Tia May tinha resmungado algo sobre restaurantes italianos e vinhos de vinte dólares – o que ele particularmente achava um ultraje; quem em sã consciência pagaria vinte dólares em uma garrafa de vinho – e Wade sobre chucrute, ao passo em que Peter teve que passar cerca de cinco minutos explicando sobre o quão inapropriado seria leva-la a um restaurante alemão.

Os Vingadores estavam tão longe de sua lista mental de 'pessoas apropriadas a quem pedir conselhos' que ele nem mesmo considerou perguntar, e seus amigos eram tão inexperientes na área quanto ele.

Por fim, a resposta era tão óbvia que ele quase se bateu tamanha sua burrice.

Em duas palavras: Little.
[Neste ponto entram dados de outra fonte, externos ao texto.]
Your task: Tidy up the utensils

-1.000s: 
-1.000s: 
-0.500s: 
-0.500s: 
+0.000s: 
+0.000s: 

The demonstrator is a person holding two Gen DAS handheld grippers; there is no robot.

Odessa.

Veja bem, Peter era um bom nova-iorquino que passava grande parte do seu tempo em seu próprio condado, no máximo se aventurando em Midtown. Quando se vive em uma cidade como aquelas, a mobilidade é geralmente desnecessária e trabalhosa. Mas mesmo ele não era ignorante acerca das melhores áreas culturais fora do Queens, em específico as comunidades estrangeiras. E em quesito de melhores lugares de Nova York para se levar sua namorada em potencial sokoviana com grande apreço pela cultura russa, Little Odessa era o destino perfeito.

Além da comida russa de qualidade, acesso mais fácil ao álcool e proximidade relativa de metrô, ele já estivera no bairro algumas poucas vezes e poderia dizer com propriedade que era como estar em qualquer outro lugar do mundo, mesmo NYC. Era perfeito.

A viagem de metrô não seria perfeita, é claro, mas era o meio de acesso mais rápido e civilizado, além de lhe garantir a chance de fugir caso tudo desse errado.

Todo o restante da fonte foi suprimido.